Converting Binary Documents to HTML

Content Repository : Developer Guide

The content repository uses the INSO libraries included with Intermedia to support conversion of binary files such as Microsoft Word documents to HTML. This document describes how to make this conversion be part of the item creation or editing process, such that the content is always stored in the repository as HTML.

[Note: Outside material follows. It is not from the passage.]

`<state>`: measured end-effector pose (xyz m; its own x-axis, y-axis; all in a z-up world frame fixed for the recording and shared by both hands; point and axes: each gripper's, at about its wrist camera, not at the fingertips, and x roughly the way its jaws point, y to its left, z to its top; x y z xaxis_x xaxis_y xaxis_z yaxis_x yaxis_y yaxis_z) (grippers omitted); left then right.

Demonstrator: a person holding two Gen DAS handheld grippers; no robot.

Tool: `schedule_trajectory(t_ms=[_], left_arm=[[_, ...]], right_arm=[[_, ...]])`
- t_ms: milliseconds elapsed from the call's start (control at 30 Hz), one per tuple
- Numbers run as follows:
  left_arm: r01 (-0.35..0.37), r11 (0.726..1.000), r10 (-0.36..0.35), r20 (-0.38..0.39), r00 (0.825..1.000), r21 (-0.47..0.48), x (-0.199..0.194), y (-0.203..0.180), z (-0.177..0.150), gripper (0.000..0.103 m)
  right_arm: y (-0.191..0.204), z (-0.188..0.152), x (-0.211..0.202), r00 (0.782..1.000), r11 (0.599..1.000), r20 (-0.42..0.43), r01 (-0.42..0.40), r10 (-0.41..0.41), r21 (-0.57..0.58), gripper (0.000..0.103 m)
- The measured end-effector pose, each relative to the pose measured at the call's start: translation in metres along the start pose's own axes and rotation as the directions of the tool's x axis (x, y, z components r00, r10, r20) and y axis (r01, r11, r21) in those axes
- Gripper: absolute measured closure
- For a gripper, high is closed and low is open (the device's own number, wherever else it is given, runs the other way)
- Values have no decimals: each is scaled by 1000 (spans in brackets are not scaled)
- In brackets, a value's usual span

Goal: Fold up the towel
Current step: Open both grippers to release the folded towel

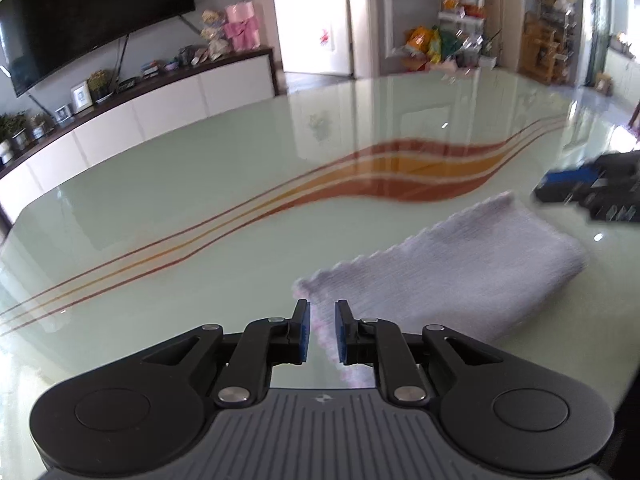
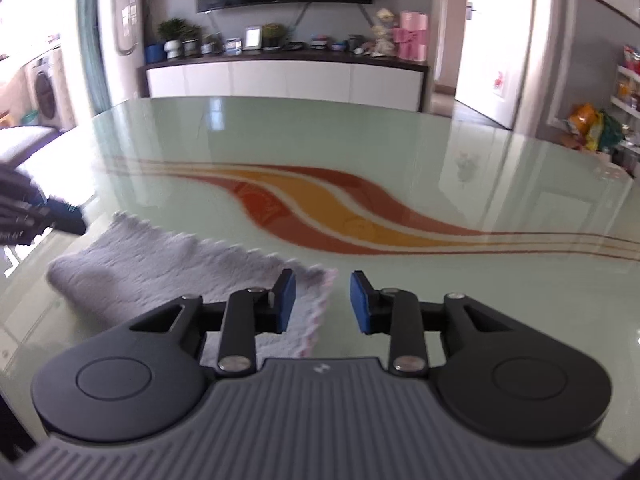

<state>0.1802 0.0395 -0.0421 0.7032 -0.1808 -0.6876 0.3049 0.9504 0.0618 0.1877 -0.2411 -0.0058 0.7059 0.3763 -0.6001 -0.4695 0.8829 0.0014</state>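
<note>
Towel: a pale lilac-grey, nubbly terry towel (image 1: 460, 264) with a scalloped pinkish edge, already doubled over into a thick oblong, lying flat on the glossy pale-green glass table (image 1: 200, 208).
Place: on the near side of the table's orange-and-red wavy stripe (image 1: 420, 172), well apart from it, close to the table's near edge.
Handling: judged light, soft and limp; it should drape and sag when lifted, and may slide easily on the slick glass.
Where to hold: the scalloped corners and free edge look best, pinched through all layers so they do not separate.
Long axis: runs roughly alongside the stripe, from one gripper to the other; the rounded fold faces away from the stripe and the scalloped free edge faces it.
Left gripper (image 1: 322, 332): jaws slightly parted, straddling the towel's corner nearest it, the blue pads not pressing the cloth.
Right gripper (image 2: 323, 302): jaws spread a little wider, over the opposite corner of the towel (image 2: 168, 264), gripping nothing.
</note>
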Motion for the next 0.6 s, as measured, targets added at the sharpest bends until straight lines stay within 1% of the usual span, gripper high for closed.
schedule_trajectory(t_ms=[67,167,233,300,400,467,600], left_arm=[[22,1000,-22,7,1000,14,3,-11,5,85],[37,999,-37,24,999,30,12,-27,8,85],[30,999,-30,36,999,19,20,-34,8,85],[9,1000,-9,30,1000,-14,34,-35,8,85],[-7,999,7,9,1000,-50,46,-30,5,85],[-15,998,15,-6,1000,-58,51,-28,1,84],[-5,997,5,0,1000,-78,53,-21,-7,82]], right_arm=[[10,1,6,1000,1000,0,-21,21,-16,87],[21,3,18,1000,999,8,-26,27,-30,87],[23,5,27,999,999,-3,-33,33,-28,87],[25,8,36,999,999,-15,-40,40,-24,87],[26,8,46,999,999,-28,-25,24,-23,87],[18,6,50,1000,1000,-31,2,-2,-9,87],[10,4,50,999,999,-29,32,-32,2,87]])
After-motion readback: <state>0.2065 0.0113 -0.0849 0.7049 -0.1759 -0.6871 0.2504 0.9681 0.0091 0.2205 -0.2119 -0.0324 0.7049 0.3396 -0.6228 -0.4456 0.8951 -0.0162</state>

Note: Because temporary tables and LOB storage are used during the conversion process, the entire process described here must be performed within the context of a single transaction.

Create the Revision

The first step is to create the revision that will be associated with the converted document, and obtain the corresponding ID. The content column for the revision must be initialized with an empty blob object:

revision_id := content_revision.new(item_id => :item_id,
                                    revision_id => :revision_id,
                                    data => empty_blob(),
                                    title => 'My Word Document',
                                    ...);

Uploading Binary Files

The next step in the process is to upload the binary file into the temporary table cr_doc_filter. This may be done using any standard technique for uploading a binary file, such as an image. The temporary table has only two columns; one is a BLOB to store the document itself, and one is the revision ID.

Converting the Document

Once the revision has been created and the file has been uploaded, the file may be converted to HTML and written into the empty blob associated with the revision. This is done with the to_html procedure in the content_revision package:

begin
  content_revision.to_html(:revision_id);
end;
/

Once the transaction is committed, the uploaded document is automatically deleted from the cr_doc_filter table.


karlg@arsdigita.com
Last Modified: $‌Id: convert.html,v 1.2 2017/08/07 23:47:47 gustafn Exp $